Walking into the vintage store James Veloria is like walking into a party at any time: Abundant silver tinsel, shag rugs, purple carpets, pink ceilings, heart-shaped doorways and wall-to-wall mirrors call to mind a funky birthday party or else a themed dance hall. Prismatic mesh Jean Paul Gaultier frocks and Vivienne Westwood corsets hang on the wall (alongside any and all things from the early aughts). But what also makes this celebrated vintage establishment unique is that it’s like walking into a museum. The owners, Collin James Weber and Brandon Veloria Giordano, might be vintage dealers, but they’re also fashion historians, cataloging modernity (and predicting trends) simply by pursuing what they think is interesting — and fun.

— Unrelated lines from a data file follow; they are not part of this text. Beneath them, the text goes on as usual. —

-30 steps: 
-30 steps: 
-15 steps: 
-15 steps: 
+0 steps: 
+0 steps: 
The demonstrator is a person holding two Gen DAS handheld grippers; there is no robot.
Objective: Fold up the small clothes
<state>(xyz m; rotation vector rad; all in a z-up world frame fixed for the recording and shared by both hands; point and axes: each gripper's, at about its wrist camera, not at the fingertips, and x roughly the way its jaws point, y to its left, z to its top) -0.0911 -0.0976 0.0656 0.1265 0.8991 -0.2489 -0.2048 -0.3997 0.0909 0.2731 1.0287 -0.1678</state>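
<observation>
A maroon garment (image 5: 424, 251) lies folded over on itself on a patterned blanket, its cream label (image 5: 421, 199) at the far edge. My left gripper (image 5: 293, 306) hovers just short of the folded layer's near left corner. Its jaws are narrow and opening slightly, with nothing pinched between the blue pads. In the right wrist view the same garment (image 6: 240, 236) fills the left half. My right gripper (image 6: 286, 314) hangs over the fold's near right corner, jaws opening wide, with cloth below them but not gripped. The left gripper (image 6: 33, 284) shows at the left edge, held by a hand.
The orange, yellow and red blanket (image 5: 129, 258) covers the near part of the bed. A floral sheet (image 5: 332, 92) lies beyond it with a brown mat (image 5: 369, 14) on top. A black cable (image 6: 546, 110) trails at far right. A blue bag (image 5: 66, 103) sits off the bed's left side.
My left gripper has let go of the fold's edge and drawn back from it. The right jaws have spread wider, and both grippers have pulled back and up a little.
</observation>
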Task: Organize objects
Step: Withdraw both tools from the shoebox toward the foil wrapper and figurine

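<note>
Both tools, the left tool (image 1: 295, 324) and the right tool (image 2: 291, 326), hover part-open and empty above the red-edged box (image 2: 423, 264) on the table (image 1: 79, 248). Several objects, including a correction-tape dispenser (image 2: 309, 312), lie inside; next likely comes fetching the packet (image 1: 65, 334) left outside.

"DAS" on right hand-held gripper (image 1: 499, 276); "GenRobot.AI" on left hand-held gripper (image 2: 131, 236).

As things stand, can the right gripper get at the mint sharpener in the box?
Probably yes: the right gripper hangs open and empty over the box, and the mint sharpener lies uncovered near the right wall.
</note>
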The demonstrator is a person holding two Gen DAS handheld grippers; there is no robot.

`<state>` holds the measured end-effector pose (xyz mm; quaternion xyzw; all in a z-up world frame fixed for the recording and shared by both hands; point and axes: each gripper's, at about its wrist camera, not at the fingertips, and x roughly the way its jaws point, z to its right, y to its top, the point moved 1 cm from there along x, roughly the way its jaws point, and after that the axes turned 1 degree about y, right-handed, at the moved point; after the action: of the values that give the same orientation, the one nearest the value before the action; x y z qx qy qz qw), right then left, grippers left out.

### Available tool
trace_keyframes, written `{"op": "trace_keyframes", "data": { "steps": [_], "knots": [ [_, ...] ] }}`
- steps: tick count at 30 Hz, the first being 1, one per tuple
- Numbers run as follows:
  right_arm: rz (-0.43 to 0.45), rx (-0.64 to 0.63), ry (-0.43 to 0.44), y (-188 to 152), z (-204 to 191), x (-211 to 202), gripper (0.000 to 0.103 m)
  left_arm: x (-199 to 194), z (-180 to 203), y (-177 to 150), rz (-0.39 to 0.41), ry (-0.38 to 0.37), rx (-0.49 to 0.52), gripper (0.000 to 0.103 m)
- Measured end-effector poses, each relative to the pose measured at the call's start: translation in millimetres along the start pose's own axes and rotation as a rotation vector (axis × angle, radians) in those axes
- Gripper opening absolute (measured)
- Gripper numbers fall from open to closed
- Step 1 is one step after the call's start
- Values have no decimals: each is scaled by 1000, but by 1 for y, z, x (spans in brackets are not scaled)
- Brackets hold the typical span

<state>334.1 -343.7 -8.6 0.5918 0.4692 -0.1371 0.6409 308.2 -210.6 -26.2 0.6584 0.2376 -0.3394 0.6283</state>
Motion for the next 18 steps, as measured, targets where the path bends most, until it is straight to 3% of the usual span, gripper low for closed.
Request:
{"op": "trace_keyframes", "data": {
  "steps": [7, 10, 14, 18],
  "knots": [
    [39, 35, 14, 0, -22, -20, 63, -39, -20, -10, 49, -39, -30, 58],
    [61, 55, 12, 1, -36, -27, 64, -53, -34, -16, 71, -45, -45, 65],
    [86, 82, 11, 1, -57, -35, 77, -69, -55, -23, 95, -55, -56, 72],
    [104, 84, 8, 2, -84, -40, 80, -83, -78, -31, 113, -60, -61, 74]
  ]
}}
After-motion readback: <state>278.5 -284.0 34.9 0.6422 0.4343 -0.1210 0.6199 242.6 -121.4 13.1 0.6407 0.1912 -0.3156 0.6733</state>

In my past life as a fashion stylist, I regularly borrowed pieces from their New York City store (especially lesser-known, older brands like Matsuda or JC de Castelbajac), which is located in a mall in Chinatown on East Broadway. Since 2017, James Veloria has featured rotating capsule collections — entire racks devoted to specific time periods in a designer’s career. I ran my hands over buttery silk button-downs in deep purple and lambent teal during a Tom Ford for Gucci capsule collection, and slipped into a cream column dress with a cutout at the hip. The dress was, alas, too long on me, but the point isn’t always to buy these exquisite artifacts. It’s to experience a little bit of fashion history, even if it means trying something on for a few minutes before returning it to the rack. Part of the thrill is also just reading the tags on each item in the store, which list the year and season that the item was released. These efforts provide customers with a chance to study, firsthand, the work of major designers’ artistic visions and how they have evolved over time.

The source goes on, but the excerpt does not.